* **Exercise goal**: Locate the line that contains "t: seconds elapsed" in the entries below, then repeat it and every following line through the line that contains "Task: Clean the", exactly, and no others.

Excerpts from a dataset

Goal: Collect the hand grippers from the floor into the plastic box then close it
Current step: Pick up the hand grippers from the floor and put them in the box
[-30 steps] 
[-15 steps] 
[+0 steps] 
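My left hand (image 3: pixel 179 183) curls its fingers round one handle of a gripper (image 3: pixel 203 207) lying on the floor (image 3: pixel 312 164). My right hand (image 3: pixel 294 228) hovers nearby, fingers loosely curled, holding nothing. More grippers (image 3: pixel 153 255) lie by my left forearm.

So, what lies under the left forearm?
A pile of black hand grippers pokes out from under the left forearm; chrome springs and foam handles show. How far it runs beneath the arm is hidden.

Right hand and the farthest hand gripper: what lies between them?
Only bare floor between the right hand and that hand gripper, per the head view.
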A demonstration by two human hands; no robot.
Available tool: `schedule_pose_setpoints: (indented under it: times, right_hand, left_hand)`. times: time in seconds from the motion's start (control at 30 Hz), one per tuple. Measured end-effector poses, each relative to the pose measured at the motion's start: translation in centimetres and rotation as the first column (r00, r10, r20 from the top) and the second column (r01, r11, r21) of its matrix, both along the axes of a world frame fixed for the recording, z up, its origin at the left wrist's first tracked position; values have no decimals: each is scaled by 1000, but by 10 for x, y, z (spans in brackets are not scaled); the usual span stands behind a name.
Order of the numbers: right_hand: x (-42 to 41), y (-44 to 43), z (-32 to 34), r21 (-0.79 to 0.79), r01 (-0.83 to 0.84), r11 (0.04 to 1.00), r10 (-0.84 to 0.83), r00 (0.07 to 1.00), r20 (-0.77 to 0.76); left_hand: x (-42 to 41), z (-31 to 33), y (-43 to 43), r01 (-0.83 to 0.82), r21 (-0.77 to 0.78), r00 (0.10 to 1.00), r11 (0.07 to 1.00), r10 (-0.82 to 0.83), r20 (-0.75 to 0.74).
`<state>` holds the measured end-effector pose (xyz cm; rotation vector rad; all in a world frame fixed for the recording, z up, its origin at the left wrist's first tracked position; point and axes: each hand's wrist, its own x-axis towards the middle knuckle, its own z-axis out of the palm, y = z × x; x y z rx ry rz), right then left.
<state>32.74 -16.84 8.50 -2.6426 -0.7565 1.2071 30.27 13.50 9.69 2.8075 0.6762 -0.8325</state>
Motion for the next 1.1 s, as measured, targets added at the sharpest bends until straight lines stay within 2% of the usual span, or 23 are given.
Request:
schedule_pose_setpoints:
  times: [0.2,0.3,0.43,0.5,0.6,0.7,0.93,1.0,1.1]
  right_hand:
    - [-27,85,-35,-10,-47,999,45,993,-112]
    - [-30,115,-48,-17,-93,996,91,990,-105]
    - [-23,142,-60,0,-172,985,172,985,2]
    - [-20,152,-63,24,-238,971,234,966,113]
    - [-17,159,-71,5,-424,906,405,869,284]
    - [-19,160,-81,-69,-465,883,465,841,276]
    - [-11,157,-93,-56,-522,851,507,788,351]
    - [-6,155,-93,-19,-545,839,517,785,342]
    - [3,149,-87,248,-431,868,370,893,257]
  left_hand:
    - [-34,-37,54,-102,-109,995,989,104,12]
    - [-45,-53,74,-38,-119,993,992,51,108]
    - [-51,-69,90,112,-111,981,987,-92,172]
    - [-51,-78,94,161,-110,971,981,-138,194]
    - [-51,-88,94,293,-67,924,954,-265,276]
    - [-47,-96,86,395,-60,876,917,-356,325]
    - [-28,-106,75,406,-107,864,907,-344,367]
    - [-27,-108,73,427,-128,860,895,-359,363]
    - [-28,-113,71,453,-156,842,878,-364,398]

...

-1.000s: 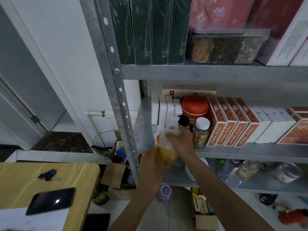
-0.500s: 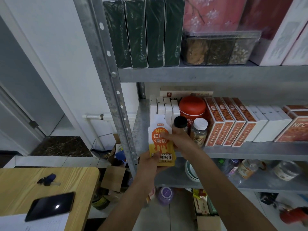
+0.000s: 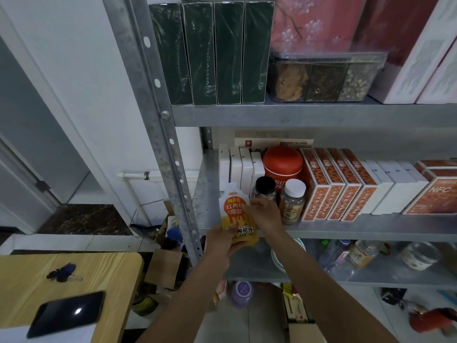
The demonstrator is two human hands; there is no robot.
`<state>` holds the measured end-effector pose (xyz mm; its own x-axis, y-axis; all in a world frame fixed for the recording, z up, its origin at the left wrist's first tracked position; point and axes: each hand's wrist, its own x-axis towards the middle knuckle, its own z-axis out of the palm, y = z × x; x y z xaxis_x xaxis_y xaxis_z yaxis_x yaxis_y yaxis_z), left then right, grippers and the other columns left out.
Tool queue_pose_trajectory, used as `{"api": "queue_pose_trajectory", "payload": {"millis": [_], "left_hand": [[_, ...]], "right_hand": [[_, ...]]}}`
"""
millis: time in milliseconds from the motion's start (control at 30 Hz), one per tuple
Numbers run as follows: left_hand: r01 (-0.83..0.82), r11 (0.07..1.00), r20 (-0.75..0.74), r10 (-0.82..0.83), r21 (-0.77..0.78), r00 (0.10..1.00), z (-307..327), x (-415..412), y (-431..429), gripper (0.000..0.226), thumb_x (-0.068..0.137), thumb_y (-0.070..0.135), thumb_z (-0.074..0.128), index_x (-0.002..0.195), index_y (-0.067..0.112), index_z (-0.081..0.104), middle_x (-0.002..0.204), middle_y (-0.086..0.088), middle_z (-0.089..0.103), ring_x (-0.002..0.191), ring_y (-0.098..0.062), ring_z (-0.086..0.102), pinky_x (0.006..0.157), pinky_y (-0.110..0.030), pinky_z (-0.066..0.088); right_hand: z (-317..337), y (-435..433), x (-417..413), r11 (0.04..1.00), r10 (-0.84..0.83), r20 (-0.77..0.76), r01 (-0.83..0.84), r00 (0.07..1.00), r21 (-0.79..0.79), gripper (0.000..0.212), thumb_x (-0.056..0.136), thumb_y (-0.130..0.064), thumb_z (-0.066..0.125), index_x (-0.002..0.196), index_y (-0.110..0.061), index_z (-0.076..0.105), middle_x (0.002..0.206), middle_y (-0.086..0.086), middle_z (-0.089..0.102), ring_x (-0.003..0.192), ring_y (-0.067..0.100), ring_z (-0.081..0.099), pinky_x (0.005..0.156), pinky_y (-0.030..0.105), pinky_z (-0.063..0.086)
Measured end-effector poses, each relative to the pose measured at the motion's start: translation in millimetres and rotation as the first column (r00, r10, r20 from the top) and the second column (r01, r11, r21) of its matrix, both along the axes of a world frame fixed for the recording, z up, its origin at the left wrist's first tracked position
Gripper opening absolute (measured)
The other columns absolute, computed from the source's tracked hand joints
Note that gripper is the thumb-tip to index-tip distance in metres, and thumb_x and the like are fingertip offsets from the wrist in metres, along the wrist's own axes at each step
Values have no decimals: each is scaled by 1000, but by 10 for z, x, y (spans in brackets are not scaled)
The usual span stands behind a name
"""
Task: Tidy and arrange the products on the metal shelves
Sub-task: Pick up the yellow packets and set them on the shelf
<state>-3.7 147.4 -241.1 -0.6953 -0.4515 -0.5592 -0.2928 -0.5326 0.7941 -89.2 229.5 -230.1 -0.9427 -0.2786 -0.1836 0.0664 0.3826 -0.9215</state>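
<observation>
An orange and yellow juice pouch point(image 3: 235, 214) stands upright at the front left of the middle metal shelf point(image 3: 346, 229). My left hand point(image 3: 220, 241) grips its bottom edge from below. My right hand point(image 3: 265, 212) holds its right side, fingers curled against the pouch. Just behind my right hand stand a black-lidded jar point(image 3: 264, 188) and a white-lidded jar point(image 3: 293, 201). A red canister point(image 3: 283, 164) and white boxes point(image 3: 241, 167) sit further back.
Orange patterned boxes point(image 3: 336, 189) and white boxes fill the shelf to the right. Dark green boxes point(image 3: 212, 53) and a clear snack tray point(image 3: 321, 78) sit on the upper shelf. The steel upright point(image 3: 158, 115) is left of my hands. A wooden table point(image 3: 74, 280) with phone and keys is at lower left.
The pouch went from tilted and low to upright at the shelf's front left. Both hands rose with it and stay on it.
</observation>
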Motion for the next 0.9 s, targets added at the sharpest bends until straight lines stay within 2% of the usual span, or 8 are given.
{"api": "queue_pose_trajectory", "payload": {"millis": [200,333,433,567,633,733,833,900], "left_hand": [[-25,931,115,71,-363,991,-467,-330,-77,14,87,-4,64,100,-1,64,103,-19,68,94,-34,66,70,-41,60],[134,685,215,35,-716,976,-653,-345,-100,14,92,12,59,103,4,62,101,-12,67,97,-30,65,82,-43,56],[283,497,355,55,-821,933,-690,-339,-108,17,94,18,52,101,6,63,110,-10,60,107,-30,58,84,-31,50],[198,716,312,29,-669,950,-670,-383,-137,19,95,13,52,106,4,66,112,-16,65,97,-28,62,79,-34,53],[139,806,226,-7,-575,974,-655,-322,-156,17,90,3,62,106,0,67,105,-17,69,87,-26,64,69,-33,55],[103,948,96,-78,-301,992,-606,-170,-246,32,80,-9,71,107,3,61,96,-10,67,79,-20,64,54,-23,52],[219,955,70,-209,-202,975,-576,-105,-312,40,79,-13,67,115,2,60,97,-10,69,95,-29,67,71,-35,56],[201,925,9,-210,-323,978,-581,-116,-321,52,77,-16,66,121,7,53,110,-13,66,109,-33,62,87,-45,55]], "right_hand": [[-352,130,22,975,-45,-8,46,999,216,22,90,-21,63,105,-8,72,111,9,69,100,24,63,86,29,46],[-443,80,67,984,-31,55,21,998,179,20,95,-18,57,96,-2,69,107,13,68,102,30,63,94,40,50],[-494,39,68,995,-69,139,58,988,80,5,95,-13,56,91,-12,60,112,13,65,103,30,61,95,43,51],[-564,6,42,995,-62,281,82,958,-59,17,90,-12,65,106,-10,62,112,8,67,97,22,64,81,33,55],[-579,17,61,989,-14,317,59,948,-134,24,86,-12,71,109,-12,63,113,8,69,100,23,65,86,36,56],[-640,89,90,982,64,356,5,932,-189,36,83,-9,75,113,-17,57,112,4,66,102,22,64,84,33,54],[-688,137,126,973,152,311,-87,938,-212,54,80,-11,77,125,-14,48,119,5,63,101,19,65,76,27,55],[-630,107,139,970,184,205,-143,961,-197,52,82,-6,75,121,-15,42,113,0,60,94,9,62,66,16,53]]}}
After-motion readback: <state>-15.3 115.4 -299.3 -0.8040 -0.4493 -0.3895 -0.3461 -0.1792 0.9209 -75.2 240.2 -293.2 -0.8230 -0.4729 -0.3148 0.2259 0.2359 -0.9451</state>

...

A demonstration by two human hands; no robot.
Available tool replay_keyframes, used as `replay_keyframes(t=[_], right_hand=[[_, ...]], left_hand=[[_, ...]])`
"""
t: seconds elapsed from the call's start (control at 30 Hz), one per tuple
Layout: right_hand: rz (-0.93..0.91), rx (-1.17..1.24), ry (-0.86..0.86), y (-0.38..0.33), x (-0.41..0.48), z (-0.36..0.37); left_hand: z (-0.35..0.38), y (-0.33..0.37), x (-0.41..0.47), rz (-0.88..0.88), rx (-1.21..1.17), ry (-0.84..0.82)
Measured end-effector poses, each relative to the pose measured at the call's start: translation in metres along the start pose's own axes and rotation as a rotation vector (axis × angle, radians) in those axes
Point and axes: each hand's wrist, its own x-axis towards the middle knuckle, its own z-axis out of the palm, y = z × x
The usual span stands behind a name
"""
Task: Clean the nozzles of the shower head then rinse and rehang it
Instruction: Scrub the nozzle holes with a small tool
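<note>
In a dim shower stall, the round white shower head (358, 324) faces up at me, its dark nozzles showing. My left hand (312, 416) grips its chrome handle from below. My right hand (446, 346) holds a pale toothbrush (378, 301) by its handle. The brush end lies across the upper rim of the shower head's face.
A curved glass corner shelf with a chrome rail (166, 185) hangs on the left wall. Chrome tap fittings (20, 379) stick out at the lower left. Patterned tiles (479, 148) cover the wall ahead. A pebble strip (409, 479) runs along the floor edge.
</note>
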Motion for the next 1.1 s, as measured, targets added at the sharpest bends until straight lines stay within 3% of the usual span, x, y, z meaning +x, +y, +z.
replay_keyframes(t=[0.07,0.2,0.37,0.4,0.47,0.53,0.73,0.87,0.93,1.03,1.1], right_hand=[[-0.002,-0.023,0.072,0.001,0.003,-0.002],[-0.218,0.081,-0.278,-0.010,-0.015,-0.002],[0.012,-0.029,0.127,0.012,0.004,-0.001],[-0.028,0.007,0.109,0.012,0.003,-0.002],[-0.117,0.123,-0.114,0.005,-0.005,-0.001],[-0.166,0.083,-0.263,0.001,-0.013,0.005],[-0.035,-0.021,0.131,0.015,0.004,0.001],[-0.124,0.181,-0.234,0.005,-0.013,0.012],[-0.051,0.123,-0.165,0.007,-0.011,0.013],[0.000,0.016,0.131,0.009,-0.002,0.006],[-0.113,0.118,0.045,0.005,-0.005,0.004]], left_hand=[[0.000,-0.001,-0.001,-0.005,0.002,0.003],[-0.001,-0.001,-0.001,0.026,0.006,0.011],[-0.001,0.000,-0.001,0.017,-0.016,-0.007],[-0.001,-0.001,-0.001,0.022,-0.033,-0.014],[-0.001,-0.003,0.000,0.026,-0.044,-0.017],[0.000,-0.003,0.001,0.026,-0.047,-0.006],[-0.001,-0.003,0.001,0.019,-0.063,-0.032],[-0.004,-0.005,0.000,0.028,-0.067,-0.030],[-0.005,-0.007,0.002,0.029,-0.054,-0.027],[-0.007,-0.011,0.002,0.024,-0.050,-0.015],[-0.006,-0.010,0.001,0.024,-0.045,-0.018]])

* **Result below**:
t: seconds elapsed from the call's start (control at 30 Hz), one per tuple
Layout: right_hand: rz (-0.93..0.91), rx (-1.17..1.24), ry (-0.86..0.86), y (-0.38..0.33), x (-0.41..0.48), z (-0.36..0.37); left_hand: z (-0.35..0.38), y (-0.33..0.37), x (-0.41..0.47), rz (-0.88..0.88), rx (-1.21..1.17), ry (-0.84..0.82)
Measured end-effector poses, each relative to the pose measured at the call's start: translation in metres along the start pose's own axes and rotation as a rotation vector (axis × angle, radians) in those axes
Point and axes: each hand's wrist, its own x-axis towards the middle knuckle, its own z-axis out of the palm, y = z × x
The usual span stands behind a name
"""
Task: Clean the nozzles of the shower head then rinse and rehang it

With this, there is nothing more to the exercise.